Eu não sabia o que dizer.

Porque a resposta queimava na minha garganta.

Minha mãe.

Algumas horas depois, quando Mariana abriu os olhos, a primeira coisa que fez foi procurar por Mateo.

“Onde está meu bebê?”

“Ele está comigo, meu amor. Ele está bem. Estamos longe agora.”

Então ela desabou.

Chorou como se estivesse carregando o peso do mundo em silêncio. Contou-me tudo em fragmentos, com a voz embargada, enquanto eu segurava sua mão.

Minha mãe a chamou de preguiçosa. Uma esposa ruim. Uma mãe ruim. Ela ficava dizendo para ele que eu trabalhava demais para chegar em casa e encontrar tudo sujo. Que um homem como eu merecia uma mulher “completa”, não uma menininha frágil que chorava por tudo.

Ela tirava o celular dele por horas.

Dizia para ele não ligar porque eu estava ocupada.

Quando Mateo dormia, minha mãe entrava no quarto e fazia barulho, acendia a luz ou o sacudia para acordá-lo.

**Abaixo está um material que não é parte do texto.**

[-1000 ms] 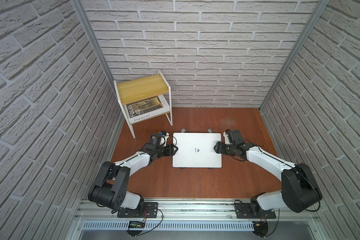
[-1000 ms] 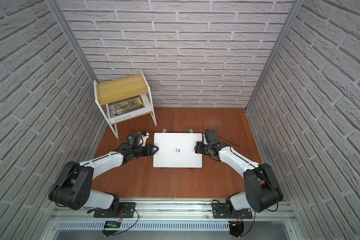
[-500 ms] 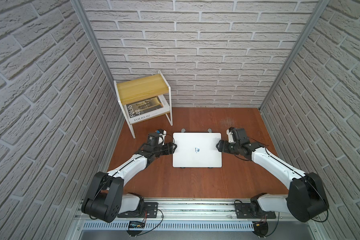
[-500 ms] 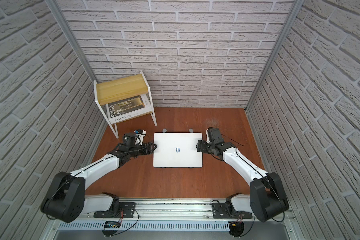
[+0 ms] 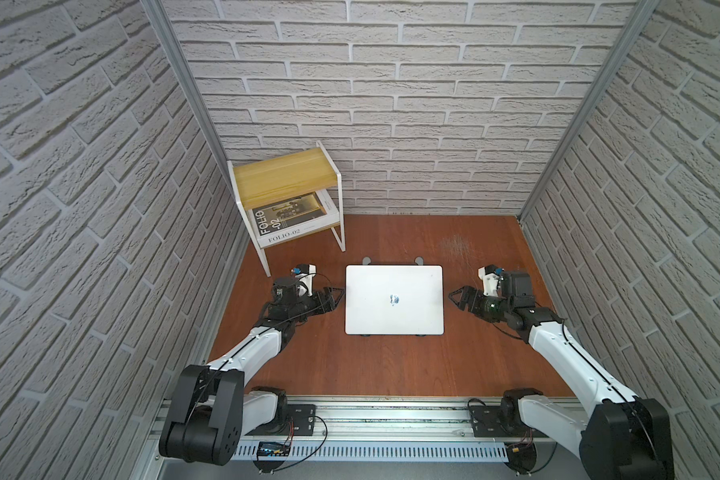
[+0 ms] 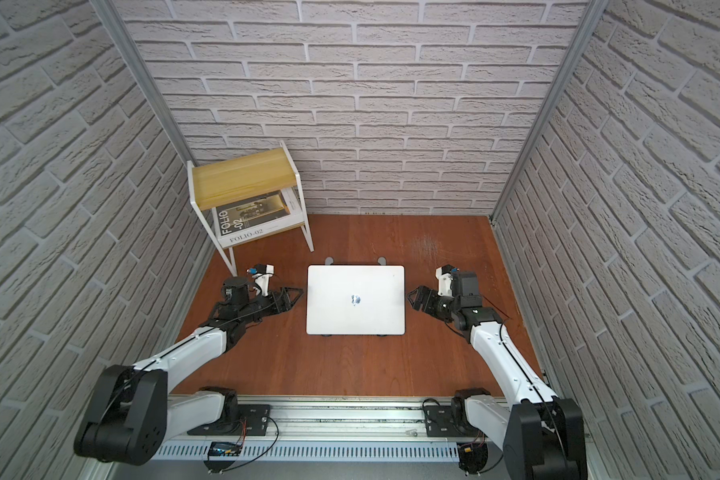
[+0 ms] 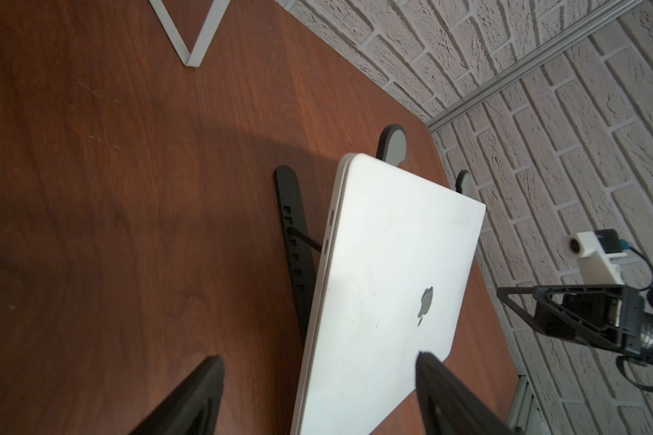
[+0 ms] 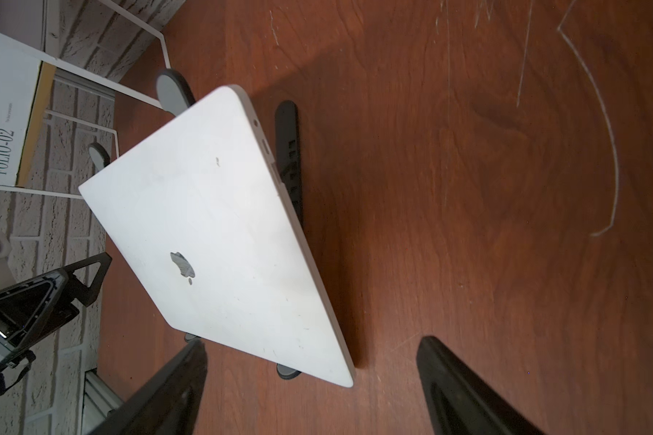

“Ela me disse que uma boa mãe não dorme enquanto o bebê pode precisar dela”, sussurrou Mariana. “Ela queria que eu parecesse louco, Diego.”

Senti algo dentro de mim se fechar.

Não era só raiva. Era uma profunda vergonha. Eu tinha deixado o inimigo entrar na minha casa e entregado minha esposa a ele de bandeja.

Naquela mesma noite, aluguei uma suíte em um hotel. Não voltaríamos enquanto minha mãe estivesse lá.

Quando finalmente consegui fazer Mariana e Mateo descansarem, abri as câmeras de segurança da casa no meu celular. Tínhamos instalado as câmeras por segurança, não por desconfiança. Nunca imaginei que elas acabariam revelando a verdade.

Vi minha mãe andar de um lado para o outro na sala, furiosa, falando sozinha. Depois, vi-a entrar no nosso quarto. Abriu as gavetas. Remexeu nos papéis. Tirou uma pasta onde guardávamos certidões de nascimento, passaportes e documentos do Mateo.

Paralisei.

Em seguida, ela foi até o quarto da Mariana e pegou uma pequena caixa de madeira que havia pertencido à avó dela. Dentro havia uma corrente de ouro com uma medalha de Nossa Senhora de Guadalupe, a única coisa valiosa que Mariana guardava da família.

Minha mãe a colocou na bolsa.

Apertei o telefone com tanta força que meus dedos doeram.

No dia seguinte, fui à casa acompanhada por dois policiais, só para evitar problemas. Minha mãe abriu a porta vestida como se fosse à igreja: colar de pérolas, batom vermelho, um olhar ofendido.

“Já era hora”, disse ela. “Traga sua esposa aqui para que ela possa se desculpar comigo.”

Entreguei-lhe uma notificação judicial. Ele tinha trinta dias para ir embora, mas a partir daquele momento, estava proibido de se aproximar de Mariana ou Mateo.

Minha mãe caiu na gargalhada.

“Você vai escolher essa mulher inútil em vez da sua própria mãe?”

Olhei para ela, sem reconhecê-la.

“Vou escolher minha família.”

Então, sua expressão mudou.

Ela se inclinou para mais perto e sussurrou:

“Cuidado, Diego. Uma mãe sabe coisas que uma esposa jamais deveria saber.”

E foi aí que entendi que ela ainda não havia mostrado seu pior lado.